Penetapan tarif ini pun mendapat berbagai reaksi dari warganet setelah fotografer Arbain Rambey mengunggah surat pemberitahuan tarif dari BKB ke Twitter. Ada yang menilainya terlalu mahal, ada pula yang memandang hal ini tidak masalah asalkan dananya masuk ke kantong negara dan dikelola dengan benar.
"Kalau buat penerimaan negara ya gak papa," ujar pengguna Twitter @eraynesance.

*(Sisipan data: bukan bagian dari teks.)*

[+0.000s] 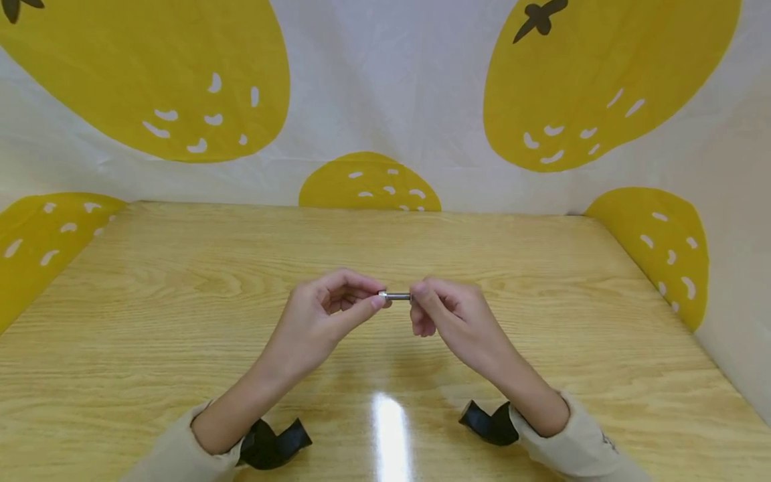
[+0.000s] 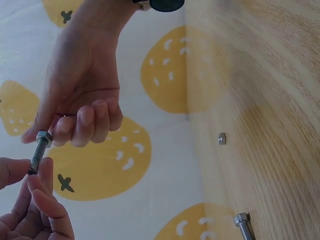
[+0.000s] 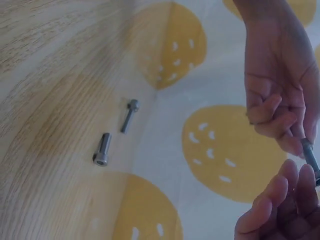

"Belum faham. Apa sesungguhnya yg mau disasar oleh pengelola, bukankah dg semakin banyak foto2 yg di shoot oleh banyak pihak merupakan iklan gratis? Krn foto2nya pasti beredar dan dipandang banyak pihak. Bukan tak setuju, mbok ya jangan mahal2," tutur @saifulteladan.
"Mungkin untuk membatasi biar pengunjung biasa yg lain juga gak terlalu terganggu sama kegiatan mereka," sebut @dekstrokardia.
"Daripada bayar ijin 2,5 jt mending duitnya buat tiket pesawat JKT BANGKOK PP, disana lebih banyak temple nya," ucap @irwangunadiart.